◆ DATA LISTING ◆
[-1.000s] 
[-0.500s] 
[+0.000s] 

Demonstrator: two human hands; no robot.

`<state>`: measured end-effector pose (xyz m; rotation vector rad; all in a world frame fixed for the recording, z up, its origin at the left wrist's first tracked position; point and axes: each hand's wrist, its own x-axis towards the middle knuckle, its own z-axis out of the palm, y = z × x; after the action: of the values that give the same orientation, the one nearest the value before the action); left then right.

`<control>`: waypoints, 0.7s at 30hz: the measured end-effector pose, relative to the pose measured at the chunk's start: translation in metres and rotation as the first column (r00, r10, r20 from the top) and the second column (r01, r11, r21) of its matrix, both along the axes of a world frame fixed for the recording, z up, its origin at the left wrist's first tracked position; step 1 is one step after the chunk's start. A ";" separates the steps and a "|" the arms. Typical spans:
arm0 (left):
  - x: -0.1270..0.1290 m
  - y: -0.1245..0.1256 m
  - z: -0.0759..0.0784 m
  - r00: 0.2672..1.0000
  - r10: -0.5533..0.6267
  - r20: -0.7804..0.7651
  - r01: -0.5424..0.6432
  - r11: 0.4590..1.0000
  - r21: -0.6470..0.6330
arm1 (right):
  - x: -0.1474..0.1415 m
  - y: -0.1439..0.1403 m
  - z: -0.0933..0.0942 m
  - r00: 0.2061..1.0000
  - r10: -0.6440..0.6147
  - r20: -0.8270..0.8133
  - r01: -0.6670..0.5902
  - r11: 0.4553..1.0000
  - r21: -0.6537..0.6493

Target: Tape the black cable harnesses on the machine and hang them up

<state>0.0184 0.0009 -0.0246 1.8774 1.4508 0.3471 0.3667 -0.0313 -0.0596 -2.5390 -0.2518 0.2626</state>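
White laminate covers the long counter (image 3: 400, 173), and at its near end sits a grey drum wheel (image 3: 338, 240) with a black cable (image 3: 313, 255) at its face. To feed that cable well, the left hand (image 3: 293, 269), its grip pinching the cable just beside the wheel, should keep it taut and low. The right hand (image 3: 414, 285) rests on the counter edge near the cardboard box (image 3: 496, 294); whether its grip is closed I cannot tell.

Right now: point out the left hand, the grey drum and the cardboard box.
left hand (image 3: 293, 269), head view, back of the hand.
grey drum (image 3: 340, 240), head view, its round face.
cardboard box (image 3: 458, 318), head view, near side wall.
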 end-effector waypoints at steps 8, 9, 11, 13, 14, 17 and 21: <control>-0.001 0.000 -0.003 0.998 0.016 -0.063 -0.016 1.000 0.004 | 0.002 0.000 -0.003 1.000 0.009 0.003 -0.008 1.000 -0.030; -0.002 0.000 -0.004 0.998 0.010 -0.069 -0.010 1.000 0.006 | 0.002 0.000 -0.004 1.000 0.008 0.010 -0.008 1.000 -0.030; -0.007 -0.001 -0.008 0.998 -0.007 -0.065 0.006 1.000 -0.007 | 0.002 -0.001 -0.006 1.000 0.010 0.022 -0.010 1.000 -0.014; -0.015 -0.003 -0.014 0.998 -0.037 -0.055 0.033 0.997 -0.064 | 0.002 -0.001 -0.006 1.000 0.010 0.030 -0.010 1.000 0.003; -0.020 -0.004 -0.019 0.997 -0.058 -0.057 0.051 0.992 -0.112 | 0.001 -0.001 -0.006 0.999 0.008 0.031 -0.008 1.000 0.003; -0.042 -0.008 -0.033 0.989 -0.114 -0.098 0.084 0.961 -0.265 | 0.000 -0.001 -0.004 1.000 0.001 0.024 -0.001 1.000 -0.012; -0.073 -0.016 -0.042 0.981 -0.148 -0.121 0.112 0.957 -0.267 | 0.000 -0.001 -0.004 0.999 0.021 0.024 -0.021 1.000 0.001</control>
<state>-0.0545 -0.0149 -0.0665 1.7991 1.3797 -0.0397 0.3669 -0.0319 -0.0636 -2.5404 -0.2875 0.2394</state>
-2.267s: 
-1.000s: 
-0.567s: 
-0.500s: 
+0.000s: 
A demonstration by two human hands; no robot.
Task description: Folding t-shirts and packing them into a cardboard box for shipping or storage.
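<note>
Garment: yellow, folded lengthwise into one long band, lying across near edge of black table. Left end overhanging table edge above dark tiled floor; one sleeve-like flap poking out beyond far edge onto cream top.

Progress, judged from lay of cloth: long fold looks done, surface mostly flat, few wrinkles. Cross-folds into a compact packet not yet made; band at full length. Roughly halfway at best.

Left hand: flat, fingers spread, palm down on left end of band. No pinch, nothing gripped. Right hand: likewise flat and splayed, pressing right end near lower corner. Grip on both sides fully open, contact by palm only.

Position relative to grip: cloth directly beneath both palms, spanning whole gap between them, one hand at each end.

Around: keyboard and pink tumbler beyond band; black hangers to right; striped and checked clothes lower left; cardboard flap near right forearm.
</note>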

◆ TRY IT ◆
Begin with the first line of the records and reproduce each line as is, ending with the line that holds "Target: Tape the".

◆ TASK SOLUTION ◆
[-1.000s] 
[-0.500s] 
[+0.000s] 

Demonstrator: two human hands; no robot.

`<state>`: measured end-effector pose (xyz m; rotation vector rad; all in a world frame fixed for the recording, z up, its origin at the left wrist's first tracked position; point and axes: each hand's wrist, its own x-axis towards the middle knuckle, its own z-axis out of the palm, y = z × x; after the action: of the values that give the same orientation, the one nearest the value before the action); left then right.

`<control>`: waypoints, 0.7s at 30hz: the measured end-effector pose, relative to the pose measured at the chunk's start: translation in metres and rotation as the first column (r00, r10, r20 from the top) and the second column (r01, r11, r21) of its matrix, both along the axes of a world frame fixed for the recording, z up, its origin at the left wrist's first tracked position; step 1 is one step after the chunk's start. A ";" separates the steps and a "|" the arms. Typical spans:
arm0 (left):
  - x: -0.1270..0.1290 m
  - y: -0.1245..0.1256 m
  - z: -0.0759..0.0784 m
  - r00: 0.2672..1.0000
  - r10: -0.5533..0.6267
  - r20: -0.7804..0.7651
  - r01: -0.5424..0.6432
  - r11: 0.4590..1.0000
  - r21: -0.6470..0.6330
arm1 (right):
  - x: -0.1474..0.1415 m
  - y: -0.1439..0.1403 m
  - z: -0.0933..0.0942 m
  - r00: 0.2061..1.0000
  - r10: -0.6440..0.6147
  - r20: -0.8270..0.8133
  - r01: -0.6670..0.5902
  - r11: 0.4553..1.0000
  - r21: -0.6537..0.6493

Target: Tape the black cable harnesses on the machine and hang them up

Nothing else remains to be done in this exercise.